Friday, May 5, 2017

Some familiar sayings

We are Grand-dog sitting tonight, tomorrow AM Stella has a Soccer game. Around here we keep a busy schedule.  ha!

I ran across an old file I had saved that has some sayings I was familiar with, BUT did not know the origin.  The first one was a surprise to me, because I remember President Truman kept a plaque on his desk that said:
The Buck Stops here.
So #1 is:
Most men in the early west carried a jack knife made by the Buck knife company. When playing poker it was common to place one of these Buck knives in front of the dealer so that everyone knew who he was. When it was time for a new dealer the deck of cards and the knife were given to the new dealer. If this person didn't want to deal he would "pass the buck" to the next player. If that player accepted then "the buck stopped there".

(Note: I still carry a Buck Knife but seldom played cards)

The Mississippi River was the main way of traveling from north to south. Riverboats carried passengers and freight but they were expensive so most people used rafts. Everything had the right of way over rafts which were considered cheap. The steering oar on the rafts was called a "riff" and this transposed into riff-raff, meaning low class.

The Old English word for "spider" was "cob".

(That one I was glad to learn)

Traveling by steamboat was considered the height of comfort. Passenger cabins on the boats were not numbered. Instead they were named after states. To this day cabins on ships are called staterooms.

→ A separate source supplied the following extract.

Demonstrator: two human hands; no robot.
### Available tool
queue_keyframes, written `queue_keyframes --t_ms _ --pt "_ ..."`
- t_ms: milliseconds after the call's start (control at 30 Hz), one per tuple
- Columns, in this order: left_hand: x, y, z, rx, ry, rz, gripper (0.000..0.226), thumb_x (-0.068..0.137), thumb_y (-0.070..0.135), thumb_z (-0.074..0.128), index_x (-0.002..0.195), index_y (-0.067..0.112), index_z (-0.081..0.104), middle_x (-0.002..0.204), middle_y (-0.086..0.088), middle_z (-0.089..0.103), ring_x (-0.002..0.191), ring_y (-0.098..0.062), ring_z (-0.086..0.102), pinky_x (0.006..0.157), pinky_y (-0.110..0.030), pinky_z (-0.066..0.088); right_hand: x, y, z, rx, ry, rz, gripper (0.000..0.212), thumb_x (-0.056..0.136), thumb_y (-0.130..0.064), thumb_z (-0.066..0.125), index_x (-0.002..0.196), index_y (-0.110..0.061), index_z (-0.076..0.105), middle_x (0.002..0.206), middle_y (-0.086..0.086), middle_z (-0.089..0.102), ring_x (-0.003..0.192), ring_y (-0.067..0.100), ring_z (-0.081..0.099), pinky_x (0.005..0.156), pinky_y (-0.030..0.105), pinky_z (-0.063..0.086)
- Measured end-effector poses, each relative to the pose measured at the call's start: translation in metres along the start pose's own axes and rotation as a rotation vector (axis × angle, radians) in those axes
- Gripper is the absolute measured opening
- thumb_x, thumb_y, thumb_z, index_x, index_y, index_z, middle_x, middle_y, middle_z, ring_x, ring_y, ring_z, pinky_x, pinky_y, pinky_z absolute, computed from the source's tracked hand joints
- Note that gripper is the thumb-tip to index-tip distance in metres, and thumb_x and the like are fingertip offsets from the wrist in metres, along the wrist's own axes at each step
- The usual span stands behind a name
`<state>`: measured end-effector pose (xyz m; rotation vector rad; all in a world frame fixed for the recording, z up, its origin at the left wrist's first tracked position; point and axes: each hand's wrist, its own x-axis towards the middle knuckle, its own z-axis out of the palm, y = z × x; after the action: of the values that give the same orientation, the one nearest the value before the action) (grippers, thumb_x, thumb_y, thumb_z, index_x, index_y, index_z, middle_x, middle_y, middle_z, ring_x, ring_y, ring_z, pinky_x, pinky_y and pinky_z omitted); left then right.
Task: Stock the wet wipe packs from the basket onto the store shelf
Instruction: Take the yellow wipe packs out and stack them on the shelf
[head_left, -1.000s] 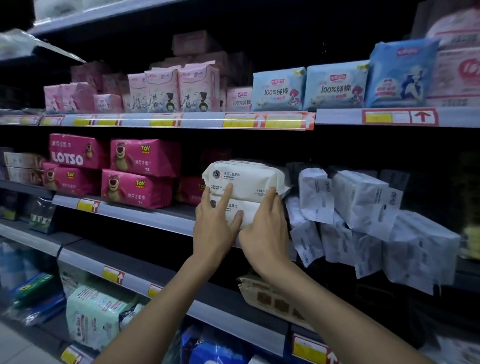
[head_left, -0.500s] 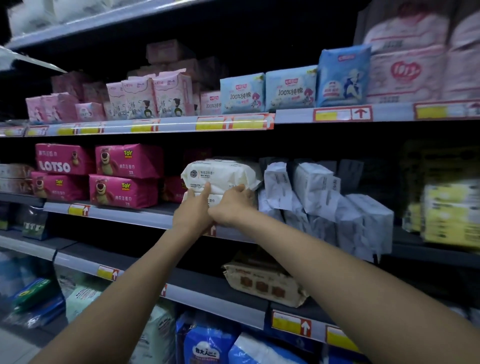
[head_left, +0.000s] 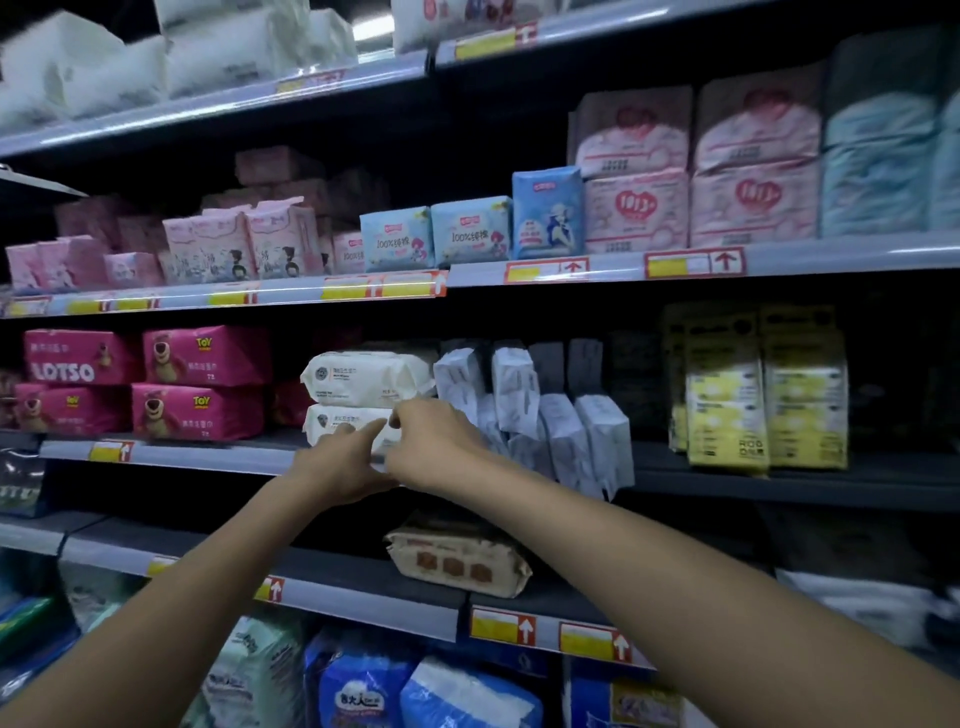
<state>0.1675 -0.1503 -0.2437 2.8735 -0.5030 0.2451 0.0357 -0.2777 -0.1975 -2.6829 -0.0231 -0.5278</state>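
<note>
Two white wet wipe packs lie stacked on the middle shelf (head_left: 208, 457): an upper pack (head_left: 363, 376) on a lower pack (head_left: 340, 421). Both my hands are at the lower pack's front right end. My left hand (head_left: 337, 465) reaches from below with its fingers stretched out, and their tips touch the pack's front face. My right hand (head_left: 439, 447) comes in from the right, its fingers curled over the pack's right front corner. That corner is hidden by my hands. The basket is out of view.
Pink Lotso packs (head_left: 200, 384) sit left of the stack. Several grey-white packs (head_left: 519, 400) lean close on its right, with yellow packs (head_left: 763, 395) further right. A beige pack (head_left: 457, 564) lies on the shelf below. The shelf above carries pink and blue packs (head_left: 431, 236).
The camera has drawn back and swung right. My hands have slid lower and to the right end of the lower pack. The flat palms of a second ago have given way to fingertip contact.
</note>
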Motion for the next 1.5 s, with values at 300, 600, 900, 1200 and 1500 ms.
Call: queue_keyframes --t_ms 300,600,900,1200,1500 --pt "-0.055 0.056 0.024 -0.114 0.215 0.054 0.094 0.092 0.067 0.058 0.166 0.031 0.012 0.155 -0.014 0.040 0.135 -0.037 0.050 0.097 -0.045 0.048 -0.061 0.091 -0.022 -0.061 0.301 -0.155 0.028 0.098 -0.016 0.051 0.122 -0.020 0.064 0.119 0.005 0.061 0.106 0.029 0.059 0.076 0.039 0.049" --pt "-0.068 0.127 0.076 -0.369 0.366 -0.029 0.116 0.081 0.089 0.048 0.165 0.028 -0.005 0.170 -0.012 0.012 0.152 -0.036 0.030 0.111 -0.055 0.043 -0.070 0.190 -0.013 0.028 0.428 0.130 0.085 0.086 -0.053 0.071 0.156 -0.028 0.029 0.149 0.010 0.034 0.137 0.033 0.036 0.103 0.042 0.045" --pt "-0.036 0.158 0.107 -0.372 0.453 -0.127 0.118 0.081 0.095 0.031 0.164 0.025 -0.014 0.170 -0.019 -0.019 0.159 -0.036 -0.013 0.126 -0.057 0.006 -0.045 0.218 0.021 0.225 0.384 0.200 0.116 0.078 -0.074 0.068 0.159 -0.044 -0.011 0.161 0.009 0.027 0.130 0.035 0.054 0.086 0.042 0.055" --pt "0.001 0.164 0.132 -0.425 0.564 -0.046 0.121 0.079 0.090 0.014 0.160 0.008 -0.023 0.163 -0.025 -0.034 0.157 -0.042 -0.019 0.129 -0.052 0.003 -0.013 0.217 0.035 0.226 0.528 0.148 0.089 0.083 -0.073 0.063 0.154 -0.052 0.014 0.151 0.001 0.020 0.126 0.031 0.050 0.084 0.043 0.057" --pt "0.034 0.156 0.143 -0.403 0.641 0.012 0.112 0.090 0.078 0.024 0.160 0.002 -0.021 0.164 -0.030 -0.029 0.156 -0.043 -0.020 0.129 -0.053 0.003 0.014 0.212 0.056 0.089 0.682 0.224 0.076 0.085 -0.077 0.056 0.149 -0.051 0.023 0.147 0.006 0.024 0.129 0.029 0.041 0.095 0.047 0.052"
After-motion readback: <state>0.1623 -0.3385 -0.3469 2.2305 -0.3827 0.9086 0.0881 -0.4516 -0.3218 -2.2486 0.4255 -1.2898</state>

(I didn’t know that and I have heard that term for years)

These were floating theaters built on a barge that was pushed by a steamboat. These played small town along the Mississippi River. Unlike the boat shown in the movie "Showboat" these did not have an engine. They were gaudy and attention grabbing which is why we say someone who is being the life of the party is "showboating".

(Showboating was a very familiar term around home I the 50’s)

In the days before CPR a drowning victim would be placed face down over a barrel and the barrel would be rolled back and forth in a effort to empty the lungs of water. It was rarely effective. If you are over a barrel you are in deep trouble.

I sorta felt like I was ‘over a barrel’ for tonight’s blog entry, but I feel better now!

Nite Shipslog
 1928 Model A Ford.
I had a friend who thought he wanted an A model a few years ago. He bought on and kept it a couple months and sold it. He said, "I had forgotten how hard cars drove without power steering."


betty said...

I didn't know where any of these sayings came from so it was fun to read about them here :)



I appreciated the history of these sayings. Good to know.

Dar said...

Very interesting, entertaining and knowledgeable entry. I enjoyed them, especially Passing the Buck, (I have a Buck knife too) and am going to use it tomorrow night, playing cards with Mom and E. I'll bet she will know that one. I'd also heard about being Over the Barrel. Loved these interesting tid-bits. Hmmm, wonder where that one comes from.?
love you guys, from up north. Being on the road all day, it was nice to see and feel the sunshine.

Mevely317 said...

I enjoyed each of these, Jack! Great fodder for talks round the water cooler. (Oh wait, most of today's associates have no idea what that means. LOL!)

My parents always used to refer to their accommodations aboard ship as a stateroom.